Given material:

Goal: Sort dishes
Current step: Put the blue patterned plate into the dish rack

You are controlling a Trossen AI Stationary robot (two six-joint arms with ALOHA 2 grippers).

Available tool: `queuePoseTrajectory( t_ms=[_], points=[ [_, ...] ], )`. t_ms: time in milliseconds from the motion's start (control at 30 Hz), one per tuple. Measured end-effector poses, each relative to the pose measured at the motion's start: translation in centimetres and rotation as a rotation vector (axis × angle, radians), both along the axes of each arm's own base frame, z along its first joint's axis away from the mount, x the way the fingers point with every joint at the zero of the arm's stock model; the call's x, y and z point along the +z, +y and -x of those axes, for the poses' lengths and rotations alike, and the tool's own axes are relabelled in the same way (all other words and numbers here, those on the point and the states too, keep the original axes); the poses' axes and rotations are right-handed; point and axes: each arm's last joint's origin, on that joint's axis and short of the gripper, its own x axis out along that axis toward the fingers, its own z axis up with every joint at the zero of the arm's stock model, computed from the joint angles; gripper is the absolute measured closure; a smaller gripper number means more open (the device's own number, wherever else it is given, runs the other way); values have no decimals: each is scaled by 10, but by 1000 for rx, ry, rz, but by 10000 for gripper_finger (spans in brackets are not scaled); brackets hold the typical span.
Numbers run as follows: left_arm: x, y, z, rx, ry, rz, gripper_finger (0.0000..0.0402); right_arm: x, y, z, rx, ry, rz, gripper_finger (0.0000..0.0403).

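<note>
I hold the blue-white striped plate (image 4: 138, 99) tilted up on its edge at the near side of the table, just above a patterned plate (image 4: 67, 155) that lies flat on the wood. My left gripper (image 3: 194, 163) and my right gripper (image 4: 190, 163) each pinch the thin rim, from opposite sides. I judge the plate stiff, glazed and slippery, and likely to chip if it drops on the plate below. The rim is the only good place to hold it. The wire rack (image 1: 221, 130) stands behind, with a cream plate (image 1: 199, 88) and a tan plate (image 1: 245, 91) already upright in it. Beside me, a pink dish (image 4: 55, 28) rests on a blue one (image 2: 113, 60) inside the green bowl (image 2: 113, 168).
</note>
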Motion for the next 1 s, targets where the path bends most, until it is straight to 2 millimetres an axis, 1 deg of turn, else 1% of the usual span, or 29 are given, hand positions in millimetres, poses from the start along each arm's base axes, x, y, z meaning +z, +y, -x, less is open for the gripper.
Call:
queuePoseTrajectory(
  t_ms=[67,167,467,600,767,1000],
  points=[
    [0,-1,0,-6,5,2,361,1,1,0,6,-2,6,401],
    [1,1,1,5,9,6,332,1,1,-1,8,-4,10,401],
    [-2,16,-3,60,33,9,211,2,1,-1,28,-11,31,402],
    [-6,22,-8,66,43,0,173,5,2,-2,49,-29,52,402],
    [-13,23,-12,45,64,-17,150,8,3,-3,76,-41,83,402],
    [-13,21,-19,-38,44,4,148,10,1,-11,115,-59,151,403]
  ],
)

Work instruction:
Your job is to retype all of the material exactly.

Completed task:
Goal: Sort dishes
Current step: Put the blue patterned plate into the dish rack

You are controlling a Trossen AI Stationary robot (two six-joint arms with ALOHA 2 grippers).

Available tool: `queuePoseTrajectory( t_ms=[_], points=[ [_, ...] ], )`. t_ms: time in milliseconds from the motion's start (control at 30 Hz), one per tuple. Measured end-effector poses, each relative to the pose measured at the motion's start: translation in centimetres and rotation as a rotation vector (axis × angle, radians), both along the axes of each arm's own base frame, z along its first joint's axis away from the mount, x the way the fingers point with every joint at the zero of the arm's stock model; the call's x, y and z point along the +z, +y and -x of those axes, for the poses' lengths and rotations alike, and the tool's own axes are relabelled in the same way (all other words and numbers here, those on the point and the states too, keep the original axes); the poses' axes and rotations are right-handed; point and axes: each arm's last joint's origin, on that joint's axis and short of the gripper, its own x axis out along that axis toward the fingers, its own z axis up with every joint at the zero of the arm's stock model, computed from the joint angles; gripper is the absolute measured closure; a smaller gripper number means more open (the device's own number, wherever else it is given, runs the other way); values have no decimals: each is scaled by 10, but by 1000 for rx, ry, rz, but by 10000 for gripper_finger (spans in brackets are not scaled); brackets hold the typical span.
Numbers run as follows: left_arm: x, y, z, rx, ry, rz, gripper_finger (0.0000..0.0402); right_arm: x, y, z, rx, ry, rz, gripper_finger (0.0000..0.0403).

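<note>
I hold the blue-white striped plate (image 4: 138, 99) tilted up on its edge at the near side of the table, just above a patterned plate (image 4: 67, 155) that lies flat on the wood. My left gripper (image 3: 194, 163) and my right gripper (image 4: 190, 163) each pinch the thin rim, from opposite sides. I judge the plate stiff, glazed and slippery, and likely to chip if it drops on the plate below. The rim is the only good place to hold it. The wire rack (image 1: 221, 130) stands behind, with a cream plate (image 1: 199, 88) and a tan plate (image 1: 245, 91) already upright in it. Beside me, a pink dish (image 4: 55, 28) rests on a blue one (image 2: 113, 60) inside the green bowl (image 2: 113, 168).
</note>
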Motion for the next 1 s, targets where the path bends most, until it is straight to 2 millimetres an axis, 1 deg of turn, else 1% of the usual span, or 29 are given, hand positions in millimetres, poses from the start along each arm's base axes, x, y, z meaning +z, +y, -x, less is open for the gripper.
Call:
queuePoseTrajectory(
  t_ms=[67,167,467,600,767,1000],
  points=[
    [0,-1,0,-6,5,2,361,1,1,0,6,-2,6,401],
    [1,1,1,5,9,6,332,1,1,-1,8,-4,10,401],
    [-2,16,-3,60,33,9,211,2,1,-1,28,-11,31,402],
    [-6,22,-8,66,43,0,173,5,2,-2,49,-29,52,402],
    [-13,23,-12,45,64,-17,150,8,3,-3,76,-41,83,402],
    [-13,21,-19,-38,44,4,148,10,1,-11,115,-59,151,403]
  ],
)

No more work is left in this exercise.